Children were very eager to make marks and enjoyed feeling the texture of the shaving foam. Your environmental walks and your planned activities in forest school help children distinguish a variety of sounds outdoors. This has a very positive impact on the development of children's identification of early sounds.

When observing learning in adult-led activities, we saw children making excellent progress in learning about rhyming words. The innovative and expressive curriculum, enhanced by the work with artists and storytellers, promotes all aspects of children acquiring early writing skills and developing a secure understanding of mathematics. When working with the artist in residence, we saw children developing their skills of curiosity by experimenting with masking tape and making the 'longest line in the world', as they eagerly constructed an imaginary track.

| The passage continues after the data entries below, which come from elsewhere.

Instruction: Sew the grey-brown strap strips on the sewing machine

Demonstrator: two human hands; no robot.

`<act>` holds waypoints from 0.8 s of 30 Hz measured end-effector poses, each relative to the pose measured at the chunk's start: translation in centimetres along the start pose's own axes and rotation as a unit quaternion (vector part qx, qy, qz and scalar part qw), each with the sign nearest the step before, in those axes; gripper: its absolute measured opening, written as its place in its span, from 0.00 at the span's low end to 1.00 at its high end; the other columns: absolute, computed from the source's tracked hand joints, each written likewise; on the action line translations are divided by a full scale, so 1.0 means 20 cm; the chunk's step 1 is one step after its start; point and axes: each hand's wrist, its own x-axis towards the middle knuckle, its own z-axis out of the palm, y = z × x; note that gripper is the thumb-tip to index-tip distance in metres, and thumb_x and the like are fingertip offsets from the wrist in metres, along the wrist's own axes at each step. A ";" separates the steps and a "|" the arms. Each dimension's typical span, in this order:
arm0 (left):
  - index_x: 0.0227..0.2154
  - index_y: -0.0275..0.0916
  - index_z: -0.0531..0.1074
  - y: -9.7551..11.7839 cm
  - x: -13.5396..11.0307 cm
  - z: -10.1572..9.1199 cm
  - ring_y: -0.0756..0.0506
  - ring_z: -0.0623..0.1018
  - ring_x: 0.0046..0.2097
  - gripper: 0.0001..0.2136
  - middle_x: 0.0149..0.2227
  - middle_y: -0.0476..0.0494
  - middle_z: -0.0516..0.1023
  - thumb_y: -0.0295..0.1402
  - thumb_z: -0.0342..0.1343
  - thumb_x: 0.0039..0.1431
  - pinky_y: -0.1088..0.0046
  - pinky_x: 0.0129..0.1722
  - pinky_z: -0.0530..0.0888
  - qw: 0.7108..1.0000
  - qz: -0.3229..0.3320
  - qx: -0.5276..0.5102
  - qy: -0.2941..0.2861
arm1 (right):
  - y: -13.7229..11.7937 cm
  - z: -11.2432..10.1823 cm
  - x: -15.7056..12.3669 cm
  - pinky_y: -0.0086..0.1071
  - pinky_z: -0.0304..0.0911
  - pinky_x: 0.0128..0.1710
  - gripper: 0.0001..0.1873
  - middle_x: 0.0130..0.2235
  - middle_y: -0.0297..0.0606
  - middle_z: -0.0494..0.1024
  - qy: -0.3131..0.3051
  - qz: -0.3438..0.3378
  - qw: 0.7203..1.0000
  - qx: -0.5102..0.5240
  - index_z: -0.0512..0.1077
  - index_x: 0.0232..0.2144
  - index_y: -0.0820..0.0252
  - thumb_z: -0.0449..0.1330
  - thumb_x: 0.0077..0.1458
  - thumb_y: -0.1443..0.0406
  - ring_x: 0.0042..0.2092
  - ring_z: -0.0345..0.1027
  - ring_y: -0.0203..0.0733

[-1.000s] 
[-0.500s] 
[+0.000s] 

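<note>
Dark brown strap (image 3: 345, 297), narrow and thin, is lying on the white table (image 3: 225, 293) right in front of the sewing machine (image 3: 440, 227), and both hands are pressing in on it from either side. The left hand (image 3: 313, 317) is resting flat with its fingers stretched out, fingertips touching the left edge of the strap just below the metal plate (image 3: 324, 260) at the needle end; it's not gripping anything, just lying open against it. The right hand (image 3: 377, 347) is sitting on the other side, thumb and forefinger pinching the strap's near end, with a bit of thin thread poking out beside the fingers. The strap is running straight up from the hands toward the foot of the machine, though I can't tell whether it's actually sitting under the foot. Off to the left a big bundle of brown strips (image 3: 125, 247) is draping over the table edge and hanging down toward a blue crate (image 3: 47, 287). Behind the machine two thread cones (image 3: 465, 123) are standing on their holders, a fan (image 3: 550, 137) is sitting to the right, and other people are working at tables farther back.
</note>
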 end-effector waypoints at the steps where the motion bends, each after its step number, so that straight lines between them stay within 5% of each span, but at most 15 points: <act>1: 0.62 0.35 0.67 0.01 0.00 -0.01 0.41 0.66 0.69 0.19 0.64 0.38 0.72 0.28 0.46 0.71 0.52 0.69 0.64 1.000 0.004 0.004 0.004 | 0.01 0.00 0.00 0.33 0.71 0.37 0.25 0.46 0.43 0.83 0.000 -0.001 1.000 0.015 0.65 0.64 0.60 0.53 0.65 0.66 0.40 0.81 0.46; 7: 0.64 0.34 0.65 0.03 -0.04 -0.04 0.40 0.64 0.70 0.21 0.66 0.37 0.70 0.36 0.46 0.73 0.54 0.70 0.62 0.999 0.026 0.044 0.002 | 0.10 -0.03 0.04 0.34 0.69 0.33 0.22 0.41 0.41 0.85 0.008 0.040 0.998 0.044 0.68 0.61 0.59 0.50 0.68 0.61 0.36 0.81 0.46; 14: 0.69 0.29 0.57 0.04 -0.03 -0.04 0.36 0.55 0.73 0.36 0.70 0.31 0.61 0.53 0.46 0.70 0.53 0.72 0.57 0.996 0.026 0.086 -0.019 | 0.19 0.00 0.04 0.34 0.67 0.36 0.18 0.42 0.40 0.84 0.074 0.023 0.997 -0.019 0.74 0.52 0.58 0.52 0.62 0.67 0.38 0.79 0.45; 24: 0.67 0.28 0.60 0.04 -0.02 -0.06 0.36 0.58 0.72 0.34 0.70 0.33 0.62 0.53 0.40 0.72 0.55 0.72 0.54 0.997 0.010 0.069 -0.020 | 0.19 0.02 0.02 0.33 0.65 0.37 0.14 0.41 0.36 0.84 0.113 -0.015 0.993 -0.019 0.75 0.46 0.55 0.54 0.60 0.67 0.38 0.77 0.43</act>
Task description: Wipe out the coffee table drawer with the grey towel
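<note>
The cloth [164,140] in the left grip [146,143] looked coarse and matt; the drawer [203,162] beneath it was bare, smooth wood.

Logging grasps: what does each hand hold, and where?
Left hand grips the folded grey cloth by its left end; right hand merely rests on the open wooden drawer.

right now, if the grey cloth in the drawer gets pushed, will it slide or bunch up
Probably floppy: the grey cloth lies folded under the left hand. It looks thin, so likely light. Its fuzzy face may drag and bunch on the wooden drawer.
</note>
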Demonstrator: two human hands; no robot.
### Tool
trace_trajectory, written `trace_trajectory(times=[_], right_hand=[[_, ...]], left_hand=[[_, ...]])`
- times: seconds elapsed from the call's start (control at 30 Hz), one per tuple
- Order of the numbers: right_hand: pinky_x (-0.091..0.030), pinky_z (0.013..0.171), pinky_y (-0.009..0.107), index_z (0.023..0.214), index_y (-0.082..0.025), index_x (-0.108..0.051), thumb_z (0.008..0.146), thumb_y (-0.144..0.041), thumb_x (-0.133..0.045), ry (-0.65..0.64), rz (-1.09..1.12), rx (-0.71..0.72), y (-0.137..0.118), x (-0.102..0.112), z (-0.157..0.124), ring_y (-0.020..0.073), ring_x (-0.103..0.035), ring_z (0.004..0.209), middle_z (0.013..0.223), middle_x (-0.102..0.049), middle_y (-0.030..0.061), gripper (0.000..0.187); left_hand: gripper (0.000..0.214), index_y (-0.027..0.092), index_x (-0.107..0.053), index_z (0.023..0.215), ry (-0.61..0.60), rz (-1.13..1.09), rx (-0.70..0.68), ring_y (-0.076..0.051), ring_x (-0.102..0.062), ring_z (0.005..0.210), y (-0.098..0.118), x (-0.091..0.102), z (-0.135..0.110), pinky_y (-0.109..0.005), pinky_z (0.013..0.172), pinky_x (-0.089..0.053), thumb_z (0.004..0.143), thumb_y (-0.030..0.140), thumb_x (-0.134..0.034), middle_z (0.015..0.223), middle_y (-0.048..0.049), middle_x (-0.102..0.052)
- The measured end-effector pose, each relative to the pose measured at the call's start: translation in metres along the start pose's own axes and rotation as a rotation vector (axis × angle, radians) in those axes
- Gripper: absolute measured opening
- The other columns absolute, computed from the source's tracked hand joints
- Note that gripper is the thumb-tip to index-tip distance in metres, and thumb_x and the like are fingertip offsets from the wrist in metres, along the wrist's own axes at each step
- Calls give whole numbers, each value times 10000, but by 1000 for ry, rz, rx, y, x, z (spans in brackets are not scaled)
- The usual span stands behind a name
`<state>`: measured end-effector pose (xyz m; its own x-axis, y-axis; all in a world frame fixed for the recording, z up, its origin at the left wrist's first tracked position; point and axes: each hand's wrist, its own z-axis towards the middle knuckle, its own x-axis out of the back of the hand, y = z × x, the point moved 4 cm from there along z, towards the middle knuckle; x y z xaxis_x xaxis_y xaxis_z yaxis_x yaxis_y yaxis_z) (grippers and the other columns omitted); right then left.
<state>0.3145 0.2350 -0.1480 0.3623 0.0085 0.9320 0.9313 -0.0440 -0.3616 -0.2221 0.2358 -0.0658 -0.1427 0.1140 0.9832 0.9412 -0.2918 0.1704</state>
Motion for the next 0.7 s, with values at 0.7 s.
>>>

These experiences contribute significantly to children developing high levels of self-esteem because they lead their own learning and follow their own ideas. In adult-led activities, we observed teachers taking every opportunity to develop children's language. Children eagerly joined in repetitive phrases when the teacher read the story of 'The Gingerbread Man' and made excellent progress in identifying the structure of the story.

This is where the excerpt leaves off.